Southwestern Electric Power Company 2024 Integrated Resource Plan
Synapse supported Sierra Club in its engagement in Southwestern Electric Power Company’s (SWEPCO) 2024 Integrated Resource Planning (IRP) process in Arkansas. Synapse attended a number of stakeholder meetings on behalf of Sierra Club and otherwise represented the club in the Stakeholder process. Synapse also supported Sierra Club in drafting data requests, comment letters in response to several stakeholder meetings, and in drafting sections of the Stakeholder Committee Report. Synapse and Sierra Club comments and analysis focused on SWEPCO’s modeling assumptions, transmission analysis, and coal plant retirement plants.

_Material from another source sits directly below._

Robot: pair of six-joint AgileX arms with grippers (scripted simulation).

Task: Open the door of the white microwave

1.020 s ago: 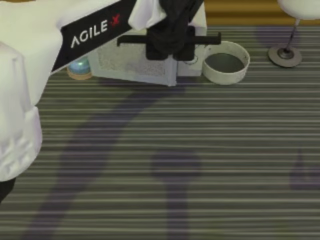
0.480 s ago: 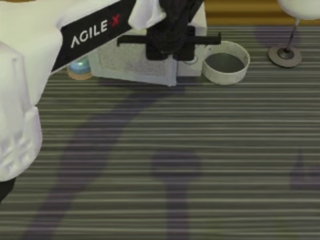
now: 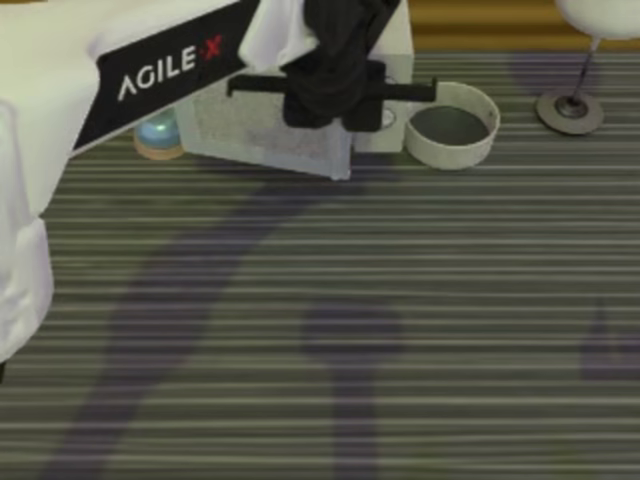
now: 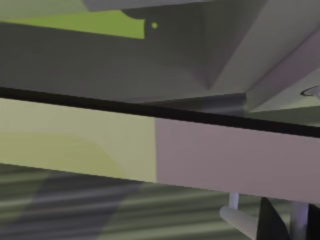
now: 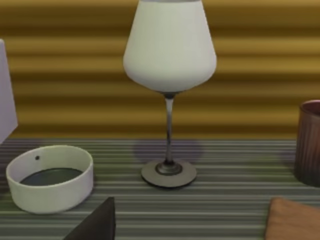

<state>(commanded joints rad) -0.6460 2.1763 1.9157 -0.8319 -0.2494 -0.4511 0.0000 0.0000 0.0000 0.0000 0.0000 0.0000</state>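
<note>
My left gripper (image 3: 335,85), its finger state hidden from me, has swung the flat off-white mesh-windowed door (image 3: 270,135) further out from the boxy white microwave (image 3: 395,40) at the table's far edge, so opening progresses.

The boxy off-white microwave (image 3: 400,40) looks smooth and matt, its door (image 3: 270,135) window a speckled grey mesh. The grey striped bench (image 3: 400,300) looks woven, the round white bowl (image 5: 50,177) smooth.
</note>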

We found that overall, SWEPCO continued to fall short of best practices in resource planning. First, SWEPCO selected a portfolio that relies heavily on fossil fuel despite the marginal difference in cost between the preferred portfolio and a cleaner portfolio that is compliant with enhanced environmental regulations and thus has lower regulatory risk. Second, the load pocked in Northwest Arkansas continues to be a key stakeholder concern and SWEPCO continues to defer addressing it. Third, SWEPCO views transmission investment as completely outside the IRP process which is inefficient when a load pocket – which could have both transmission and generation solutions – is at issue. Fourth, evaluating retirement of existing fossil resources, specifically Flint Creek, is within the scope of the IRP and SWEPCO should be conducting modeling runs to evaluate the question as part of its IRP process. Fifth, SWEPCO relies on new resource costs that systematically bias the model towards conventional fossil resources and away from renewables. And finally, SWEPCO’s evaluation scorecard for its IRP is incomplete and omits a metric to quantify the portion of its energy supply that comes relies on volatile fossil fuels.
The Stakeholder report was filed in February 2025.